Later I found out that it wasn’t necessary for me to give him the “Ed with the Big Head” description in order for him to recognize me and remember me. Because even though he can barely see, Richard has learned how to voice print people. He can recite anyone’s name based solely on the sound of their voice.
“Hey Bill. Hi Judy. How are you Phil? Hot tub’s nice today, huh?” Richard was on a roll.
I never expected everyone’s reaction but I like it. He’s the club mascot now. Members are going out of their way to talk to him, because he’s got an infectious attitude and a smile that could warm the cockles of anyone with half a heart. And Richard has enough heart for everyone.
I feel happy for breaking the silence that existed around him. But, I also feel guilty for ignoring Richard for almost a year. Why do we do this? I see it all the time.
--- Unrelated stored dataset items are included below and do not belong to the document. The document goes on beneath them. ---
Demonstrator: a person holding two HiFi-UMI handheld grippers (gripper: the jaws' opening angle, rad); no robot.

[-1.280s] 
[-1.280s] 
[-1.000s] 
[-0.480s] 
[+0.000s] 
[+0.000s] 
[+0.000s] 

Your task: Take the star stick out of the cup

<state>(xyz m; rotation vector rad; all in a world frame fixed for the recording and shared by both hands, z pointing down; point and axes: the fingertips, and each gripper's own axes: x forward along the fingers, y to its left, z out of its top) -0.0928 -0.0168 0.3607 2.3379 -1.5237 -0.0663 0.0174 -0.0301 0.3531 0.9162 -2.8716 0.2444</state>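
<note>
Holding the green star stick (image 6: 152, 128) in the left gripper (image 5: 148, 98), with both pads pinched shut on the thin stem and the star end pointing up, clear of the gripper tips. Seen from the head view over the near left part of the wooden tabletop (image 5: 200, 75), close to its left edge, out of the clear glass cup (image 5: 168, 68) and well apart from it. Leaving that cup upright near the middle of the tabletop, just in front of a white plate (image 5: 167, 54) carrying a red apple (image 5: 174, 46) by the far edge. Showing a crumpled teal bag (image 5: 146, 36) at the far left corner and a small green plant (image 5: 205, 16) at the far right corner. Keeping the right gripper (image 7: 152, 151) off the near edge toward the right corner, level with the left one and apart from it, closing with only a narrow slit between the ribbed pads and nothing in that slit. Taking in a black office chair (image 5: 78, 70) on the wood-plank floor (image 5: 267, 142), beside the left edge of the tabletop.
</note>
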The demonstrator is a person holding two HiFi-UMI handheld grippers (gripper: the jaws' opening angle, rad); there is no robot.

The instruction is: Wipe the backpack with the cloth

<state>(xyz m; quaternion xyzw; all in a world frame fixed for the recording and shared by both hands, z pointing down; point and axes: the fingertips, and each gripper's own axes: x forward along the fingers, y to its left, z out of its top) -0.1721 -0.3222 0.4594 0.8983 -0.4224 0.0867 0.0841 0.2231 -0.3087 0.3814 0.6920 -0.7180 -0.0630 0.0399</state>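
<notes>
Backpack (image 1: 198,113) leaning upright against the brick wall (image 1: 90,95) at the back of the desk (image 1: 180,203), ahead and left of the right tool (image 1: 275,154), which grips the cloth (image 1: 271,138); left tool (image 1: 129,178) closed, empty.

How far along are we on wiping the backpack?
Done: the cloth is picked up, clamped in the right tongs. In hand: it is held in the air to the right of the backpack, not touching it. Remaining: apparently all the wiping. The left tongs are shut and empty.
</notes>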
Because we’re scared and confused by the unknown. I saw it happen to me when I had my mini-stroke. I’ve lost friends since then, because they’re frightened for me and I believe it makes people think about their mortality and it scares the guano out of them.
When we see someone in the herd and they’re not 100% for whatever reason, the average person will gravitate in the wrong direction, instead of embracing this individual and trying to find out whom they really are and if you can help them. Sometimes that means just talking to someone, so that they can at least feel somehow connected to the rest of the group.
The other day I saw Richard on Fillmore Street with another member of our club. I got up right on his left ear and said, “It’s meeee.”
“Ed, with the big head!”
There’s that smile again.
“Uh, Ed, I’d like to introduce you to Susan,” Richard is networking now. “She’s a friend of mine from the club.”
Our social butterfly is flying free!
“Hi Susan, my name is Ed.” And she smiled.
Wow I thought. So much great energy-- and generated by one guy who was formerly invisible to everyone. A human being who people avoided and treated like a pariah. But, now others have seen it and are tapping into Richard’s love. And it’s great!
So next time you walk by that same handicapped or homeless person you see every few days, maybe you should whisper in their ear and see how they respond. You might just find another gem like Richard—a formerly ignored individual with so much to offer to the rest of us in this so-called real world.